WHAT IS BEING ASKED:
Each entry below has to be written out again exactly.

SUPPLIED RECORDS:
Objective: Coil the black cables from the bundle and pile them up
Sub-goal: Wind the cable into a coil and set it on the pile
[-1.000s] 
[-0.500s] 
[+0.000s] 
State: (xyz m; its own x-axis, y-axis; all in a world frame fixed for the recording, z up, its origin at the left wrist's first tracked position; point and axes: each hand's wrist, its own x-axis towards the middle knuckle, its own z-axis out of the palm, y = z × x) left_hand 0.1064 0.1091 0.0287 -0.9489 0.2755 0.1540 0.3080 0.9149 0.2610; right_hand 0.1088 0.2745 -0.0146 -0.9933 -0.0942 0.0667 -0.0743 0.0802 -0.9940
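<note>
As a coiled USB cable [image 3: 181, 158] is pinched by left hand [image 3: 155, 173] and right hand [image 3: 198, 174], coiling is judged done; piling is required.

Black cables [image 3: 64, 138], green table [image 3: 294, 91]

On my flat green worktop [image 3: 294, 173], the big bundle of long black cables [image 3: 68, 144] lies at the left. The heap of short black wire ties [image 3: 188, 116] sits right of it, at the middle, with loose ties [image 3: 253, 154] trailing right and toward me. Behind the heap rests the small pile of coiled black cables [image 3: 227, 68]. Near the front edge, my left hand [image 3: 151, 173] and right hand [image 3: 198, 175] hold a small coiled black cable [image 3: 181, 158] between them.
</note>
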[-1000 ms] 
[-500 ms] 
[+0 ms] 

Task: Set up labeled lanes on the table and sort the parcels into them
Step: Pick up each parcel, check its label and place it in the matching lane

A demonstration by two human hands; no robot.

WRITTEN RESPONSE:
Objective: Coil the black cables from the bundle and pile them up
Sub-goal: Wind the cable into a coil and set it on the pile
[-1.000s] 
[-0.500s] 
[+0.000s] 
State: (xyz m; its own x-axis, y-axis; all in a world frame fixed for the recording, z up, its origin at the left wrist's first tracked position; point and axes: each hand's wrist, its own x-axis towards the middle knuckle, its own z-axis out of the palm, y = z × x) left_hand 0.1064 0.1091 0.0287 -0.9489 0.2755 0.1540 0.3080 0.9149 0.2610; right_hand 0.1088 0.2745 -0.0146 -0.9933 -0.0942 0.0667 -0.0743 0.0802 -0.9940
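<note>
As a coiled USB cable [image 3: 181, 158] is pinched by left hand [image 3: 155, 173] and right hand [image 3: 198, 174], coiling is judged done; piling is required.

Black cables [image 3: 64, 138], green table [image 3: 294, 91]

On my flat green worktop [image 3: 294, 173], the big bundle of long black cables [image 3: 68, 144] lies at the left. The heap of short black wire ties [image 3: 188, 116] sits right of it, at the middle, with loose ties [image 3: 253, 154] trailing right and toward me. Behind the heap rests the small pile of coiled black cables [image 3: 227, 68]. Near the front edge, my left hand [image 3: 151, 173] and right hand [image 3: 198, 175] hold a small coiled black cable [image 3: 181, 158] between them.
</note>
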[-1000 ms] 
[-500 ms] 
[+0 ms] 

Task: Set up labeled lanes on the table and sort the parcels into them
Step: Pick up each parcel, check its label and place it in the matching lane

A demonstration by two human hands; no robot.

Nothing more is needed for this answer.